Humans may be able to live for between 120 and 150 years, but no longer, according to study published online in the journal Nature Communications. Using a mathematical model, it predicts that after 120 to 150 years of age the human body would lose its ability to recover from illness and injury.
The study is based on data from more than 500,000 volunteers condensed into one number that measures the physiological toll of aging: the “dynamic organism state indicator.” The model suggests that even under ideal circumstances, key biomarkers of aging would eventually decline so much that they could no longer support a living organism.

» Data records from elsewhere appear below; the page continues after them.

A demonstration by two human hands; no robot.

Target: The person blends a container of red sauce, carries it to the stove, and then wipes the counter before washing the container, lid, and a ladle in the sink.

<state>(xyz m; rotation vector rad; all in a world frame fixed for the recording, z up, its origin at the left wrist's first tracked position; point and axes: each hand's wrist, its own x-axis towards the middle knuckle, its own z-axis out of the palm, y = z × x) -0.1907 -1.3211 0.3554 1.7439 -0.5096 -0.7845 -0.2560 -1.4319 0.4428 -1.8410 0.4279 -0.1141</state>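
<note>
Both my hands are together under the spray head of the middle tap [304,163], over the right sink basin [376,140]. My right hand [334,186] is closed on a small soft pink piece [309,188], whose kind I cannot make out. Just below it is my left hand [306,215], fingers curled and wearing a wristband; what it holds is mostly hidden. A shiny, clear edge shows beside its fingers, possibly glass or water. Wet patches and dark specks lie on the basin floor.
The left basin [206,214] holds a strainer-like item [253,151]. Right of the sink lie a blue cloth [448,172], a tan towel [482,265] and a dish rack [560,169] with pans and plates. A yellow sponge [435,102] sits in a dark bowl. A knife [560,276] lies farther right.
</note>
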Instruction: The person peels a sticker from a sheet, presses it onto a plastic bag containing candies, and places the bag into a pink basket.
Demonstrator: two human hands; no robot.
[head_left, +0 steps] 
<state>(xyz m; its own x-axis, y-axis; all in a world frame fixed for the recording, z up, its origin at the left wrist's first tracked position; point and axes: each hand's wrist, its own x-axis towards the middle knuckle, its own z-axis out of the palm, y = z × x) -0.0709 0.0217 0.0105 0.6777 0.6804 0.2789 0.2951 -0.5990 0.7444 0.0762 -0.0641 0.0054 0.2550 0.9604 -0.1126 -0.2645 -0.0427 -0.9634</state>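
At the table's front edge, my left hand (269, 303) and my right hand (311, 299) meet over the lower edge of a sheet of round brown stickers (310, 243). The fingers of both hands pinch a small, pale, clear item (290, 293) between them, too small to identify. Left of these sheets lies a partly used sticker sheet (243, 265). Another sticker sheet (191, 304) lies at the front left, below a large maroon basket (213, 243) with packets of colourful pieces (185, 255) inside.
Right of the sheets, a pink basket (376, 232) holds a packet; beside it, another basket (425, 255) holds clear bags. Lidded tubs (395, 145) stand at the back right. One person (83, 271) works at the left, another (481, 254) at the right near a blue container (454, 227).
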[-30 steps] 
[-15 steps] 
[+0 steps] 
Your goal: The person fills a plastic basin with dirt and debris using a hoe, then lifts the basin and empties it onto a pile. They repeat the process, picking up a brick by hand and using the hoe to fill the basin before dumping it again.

Therapies that extend the body’s resilience may eventually enable humans to live longer, healthier lives. The other factor is quality of life. Beyond a certain point, if a person is too frail to enjoy life, what’s the point?
How many times does a heart beat in an average lifetime?
In earlier times, a human would live 30 or 40 years and their heart would beat 1.5 billion times. Now, with improved nutrition, healthier lifestyles, and improved medical care, they will live 70 or 80 years and their heart will beat 3 billion times.
A slower heartbeat, on average, implies a longer life. That’s one reason why moderate exercise is good for you. A stronger heart uses a slower heart rate to pump the same amount of blood.
Among mammals, the number of heartbeats over the lifespan of different species is fairly constant. Hamsters’ hearts beat 400 times a minute and they live for about four years, which is 840 million beats; an elephant with 35 bpm lives for 35 years, or about 640 million beats total.
There are several factors in play. One is that animals with faster heart rates are also smaller and more at risk from predators and starvation. Their lifespans have evolved to compensate for this by reproducing early and often.
Heart muscle can only repair itself very slowly, so eventually every heart will wear out, but not after a specific number of beats.
You can see the relationship between heart rate and size in the following examples: a blue whale has a heart rate of 8 beats per minute (bpm), an elephant 30, a human 75, a giraffe 150, a cat 160, a hamster 400, and a hummingbird 1,200.